#25 Kendrick Lamar: Mr Morale & the Big Steppers

Fuck, dudes, I don’t fucking know.

I’m always wary of reacting to a Kendrick Lamar release. I’m far more scared of sharing my views on Mr Lamar than I am doing so with Taylor Swift (and even Pusha T), as I’m far more anxious about the Kendrickers than I am of the Swifties. And definitely more scared of them than I am of the Pushas, as that fangroup ain’t shit! Your hero calls me out (by, cough, ahem, misunderstanding the article and proving my point) and I don’t get one death threat or doxxing attempt?? We have a word for you around the Necessary Evil household: S… A… W… F… T… SAWFT! You casuals’ arms ain’t long enough to box with God. Hell, your arms ain’t long enough to wash my balls.

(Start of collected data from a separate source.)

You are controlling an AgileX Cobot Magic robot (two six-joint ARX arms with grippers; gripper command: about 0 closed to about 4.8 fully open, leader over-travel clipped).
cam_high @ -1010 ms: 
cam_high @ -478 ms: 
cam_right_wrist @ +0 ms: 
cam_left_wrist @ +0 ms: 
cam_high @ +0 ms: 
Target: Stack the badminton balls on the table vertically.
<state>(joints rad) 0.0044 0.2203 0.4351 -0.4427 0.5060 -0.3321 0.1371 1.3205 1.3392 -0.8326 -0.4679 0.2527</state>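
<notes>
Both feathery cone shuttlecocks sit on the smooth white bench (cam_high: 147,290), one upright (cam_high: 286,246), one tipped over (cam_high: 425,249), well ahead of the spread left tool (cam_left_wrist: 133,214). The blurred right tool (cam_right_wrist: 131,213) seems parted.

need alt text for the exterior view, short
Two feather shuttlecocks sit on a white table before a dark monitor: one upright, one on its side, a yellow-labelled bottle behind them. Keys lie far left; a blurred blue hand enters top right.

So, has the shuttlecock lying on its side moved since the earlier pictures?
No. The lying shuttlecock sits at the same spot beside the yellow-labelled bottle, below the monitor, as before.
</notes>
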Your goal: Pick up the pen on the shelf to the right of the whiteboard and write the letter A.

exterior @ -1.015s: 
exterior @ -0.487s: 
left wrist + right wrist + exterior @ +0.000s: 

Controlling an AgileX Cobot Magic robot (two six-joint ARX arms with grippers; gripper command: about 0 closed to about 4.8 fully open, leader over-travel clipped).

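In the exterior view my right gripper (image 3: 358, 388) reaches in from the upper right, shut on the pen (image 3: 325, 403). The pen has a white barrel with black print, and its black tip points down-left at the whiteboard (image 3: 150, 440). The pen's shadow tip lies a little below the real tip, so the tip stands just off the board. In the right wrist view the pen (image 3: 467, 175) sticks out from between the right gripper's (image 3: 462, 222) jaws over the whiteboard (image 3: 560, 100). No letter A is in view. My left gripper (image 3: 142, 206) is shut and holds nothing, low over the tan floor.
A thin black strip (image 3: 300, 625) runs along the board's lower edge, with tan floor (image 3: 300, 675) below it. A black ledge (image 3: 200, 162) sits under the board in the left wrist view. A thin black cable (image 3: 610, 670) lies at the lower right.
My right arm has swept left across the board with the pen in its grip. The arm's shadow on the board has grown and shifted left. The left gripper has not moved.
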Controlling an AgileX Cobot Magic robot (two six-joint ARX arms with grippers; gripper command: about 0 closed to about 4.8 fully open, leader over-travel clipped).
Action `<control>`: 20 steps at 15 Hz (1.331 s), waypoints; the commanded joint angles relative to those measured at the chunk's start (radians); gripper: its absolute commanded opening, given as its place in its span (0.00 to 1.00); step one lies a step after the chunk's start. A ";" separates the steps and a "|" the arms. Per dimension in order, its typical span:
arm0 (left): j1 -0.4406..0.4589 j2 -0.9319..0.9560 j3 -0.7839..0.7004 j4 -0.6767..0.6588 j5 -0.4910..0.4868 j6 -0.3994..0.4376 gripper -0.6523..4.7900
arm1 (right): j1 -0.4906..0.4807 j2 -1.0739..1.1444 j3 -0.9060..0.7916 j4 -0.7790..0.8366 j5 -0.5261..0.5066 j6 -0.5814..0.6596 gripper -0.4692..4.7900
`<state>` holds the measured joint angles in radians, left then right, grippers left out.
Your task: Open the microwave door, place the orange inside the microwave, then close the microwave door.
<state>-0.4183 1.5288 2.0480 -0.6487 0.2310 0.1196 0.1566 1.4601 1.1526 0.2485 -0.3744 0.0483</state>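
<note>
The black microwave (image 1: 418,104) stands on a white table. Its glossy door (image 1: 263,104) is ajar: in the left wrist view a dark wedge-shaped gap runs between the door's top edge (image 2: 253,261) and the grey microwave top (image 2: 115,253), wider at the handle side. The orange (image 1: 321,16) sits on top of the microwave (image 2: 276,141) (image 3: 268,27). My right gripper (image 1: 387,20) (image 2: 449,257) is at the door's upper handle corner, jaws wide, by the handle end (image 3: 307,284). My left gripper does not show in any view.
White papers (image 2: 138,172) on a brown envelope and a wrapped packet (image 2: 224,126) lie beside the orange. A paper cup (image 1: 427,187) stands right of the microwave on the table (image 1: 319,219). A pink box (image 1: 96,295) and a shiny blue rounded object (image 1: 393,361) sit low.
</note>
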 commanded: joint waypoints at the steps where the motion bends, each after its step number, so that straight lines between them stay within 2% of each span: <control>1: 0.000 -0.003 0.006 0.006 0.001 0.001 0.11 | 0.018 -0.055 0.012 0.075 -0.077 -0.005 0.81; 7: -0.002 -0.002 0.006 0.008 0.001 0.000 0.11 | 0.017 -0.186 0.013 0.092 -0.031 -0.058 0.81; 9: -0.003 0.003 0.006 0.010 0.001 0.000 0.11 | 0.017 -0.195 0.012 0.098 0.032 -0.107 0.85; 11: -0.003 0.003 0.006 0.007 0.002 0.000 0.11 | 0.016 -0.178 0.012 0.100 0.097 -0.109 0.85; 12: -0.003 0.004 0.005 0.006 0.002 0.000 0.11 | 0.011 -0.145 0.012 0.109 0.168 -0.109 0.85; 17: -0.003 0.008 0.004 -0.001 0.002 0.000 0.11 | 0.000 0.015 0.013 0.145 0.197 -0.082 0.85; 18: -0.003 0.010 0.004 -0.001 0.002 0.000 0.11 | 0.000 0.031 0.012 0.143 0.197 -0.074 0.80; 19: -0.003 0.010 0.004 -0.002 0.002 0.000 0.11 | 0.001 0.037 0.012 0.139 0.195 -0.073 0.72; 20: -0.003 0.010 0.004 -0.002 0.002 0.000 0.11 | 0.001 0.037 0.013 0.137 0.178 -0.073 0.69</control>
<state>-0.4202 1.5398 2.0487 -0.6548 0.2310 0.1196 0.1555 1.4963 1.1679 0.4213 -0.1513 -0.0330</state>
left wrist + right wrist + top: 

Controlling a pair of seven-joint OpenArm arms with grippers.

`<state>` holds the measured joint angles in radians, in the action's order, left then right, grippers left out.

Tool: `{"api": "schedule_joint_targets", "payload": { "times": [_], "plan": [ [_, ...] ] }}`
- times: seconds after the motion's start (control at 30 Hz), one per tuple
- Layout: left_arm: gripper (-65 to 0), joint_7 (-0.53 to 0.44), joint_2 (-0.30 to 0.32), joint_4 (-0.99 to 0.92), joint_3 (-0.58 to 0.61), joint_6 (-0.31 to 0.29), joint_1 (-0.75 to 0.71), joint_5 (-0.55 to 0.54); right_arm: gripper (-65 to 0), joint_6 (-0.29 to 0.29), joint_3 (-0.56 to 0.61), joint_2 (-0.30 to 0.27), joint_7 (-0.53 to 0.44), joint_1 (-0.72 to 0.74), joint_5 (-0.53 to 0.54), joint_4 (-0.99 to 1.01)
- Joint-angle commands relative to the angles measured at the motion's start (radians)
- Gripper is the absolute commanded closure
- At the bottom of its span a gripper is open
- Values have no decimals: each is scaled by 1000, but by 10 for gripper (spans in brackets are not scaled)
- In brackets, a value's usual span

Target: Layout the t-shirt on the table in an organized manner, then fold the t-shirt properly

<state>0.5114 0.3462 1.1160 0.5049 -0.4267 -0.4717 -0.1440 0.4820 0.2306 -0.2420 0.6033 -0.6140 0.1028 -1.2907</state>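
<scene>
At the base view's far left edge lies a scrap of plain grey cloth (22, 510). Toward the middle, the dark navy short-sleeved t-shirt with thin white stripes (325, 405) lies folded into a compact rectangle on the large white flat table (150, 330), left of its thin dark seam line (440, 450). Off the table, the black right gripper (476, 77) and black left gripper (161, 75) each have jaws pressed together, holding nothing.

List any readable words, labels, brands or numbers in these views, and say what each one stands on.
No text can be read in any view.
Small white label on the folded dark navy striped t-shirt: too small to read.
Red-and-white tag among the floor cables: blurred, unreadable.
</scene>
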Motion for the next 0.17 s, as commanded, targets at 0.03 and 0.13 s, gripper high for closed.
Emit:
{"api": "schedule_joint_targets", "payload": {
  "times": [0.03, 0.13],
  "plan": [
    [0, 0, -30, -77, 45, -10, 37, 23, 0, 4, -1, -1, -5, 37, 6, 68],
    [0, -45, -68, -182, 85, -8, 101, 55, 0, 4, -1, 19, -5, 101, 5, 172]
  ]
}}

But the Kendrickers are often people I respect the views of, consider my peers or are even (oh lordy-loo) friends with. Kendrick’s main calling card is the incisiveness and cerebral majesty of his lyrics (although his actual talent as one of the greatest rappers in the world is often overlooked – few living beings could summon the electrified turmoil with his skills like Kendrick does on a track like DNA) and I have no issue with his general standing and importance within culture. It’s just that, generally, I don’t fucking care.

OK, so maybe it’s not that I don’t care, more that I simply don’t have the energy. The fact is that I simply too often find Kendrick not musically interesting enough to delve too deep into. I love so many of his tracks, I think he’s definitely been responsible for some of the most important music of the 21st century, and I’m not arguing that he doesn’t deserve any of the plaudits he’s received. I just think that often his music and his songs aren’t interesting enough, not memorable enough, to inspire the close inspection that his lyrics so obviously deserve. And if you attempt to interpret of analyse those lyrics?? A fucking hornets’ nest, mate! Suddenly you’re opening yourself up to neckbeard attacks and scoffs from Genius connoisseurs. I don’t. Have time. For that.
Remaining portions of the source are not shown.